L'impact retentissant de la Ford Mustang sur le public américain amateur de voitures au milieu des années 60 a été largement documenté : son lancement a déclenché une ruée qui a abouti à une guerre sans merci entre les quatre géants de l'industrie automobile sur le segment des « pony cars ». Mais un autre véhicule lancé par le même constructeur deux ans plus tard, en 1966, allait avoir un effet bien plus durable sur les consommateurs américains.

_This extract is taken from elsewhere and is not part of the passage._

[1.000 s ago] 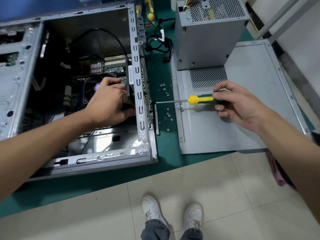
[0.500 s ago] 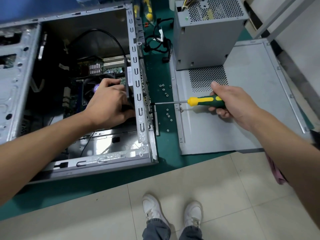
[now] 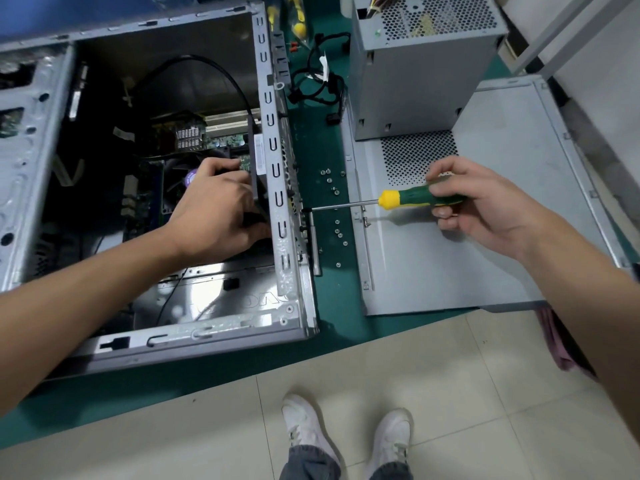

Et, tout comme la Mustang, elle avait un lien avec le monde hippique. D'abord considérée comme une nouvelle venue sur le marché des petits véhicules tout-terrain, la Ford Bronco s'est avérée être à l'avant-garde d'un nouveau genre : le véhicule utilitaire sport.
Avant le Bronco, ces véhicules étaient exclusivement réservés aux militaires au caractère bien trempé ou aux hommes robustes à la Marlboro, pour qui le casque de chantier et le Stetson étaient des incontournables. Dans le monde du tout-terrain, la Jeep régnait en maître. Avec sa silhouette carrée, sa motorisation peu puissante et son confort de conduite qui mettait les os à rude épreuve sur les routes normales, 600 000 modèles CJ ont été vendus entre 1955 et 1983. La Land Rover s'en sortait un peu mieux en matière de style, mais la vitesse ne figurait toujours pas sur la liste des options. Le Land Cruiser FJ40 emblématique de Toyota, première incursion sérieuse de la firme japonaise sur le marché de l'exportation, faisait mieux que les deux.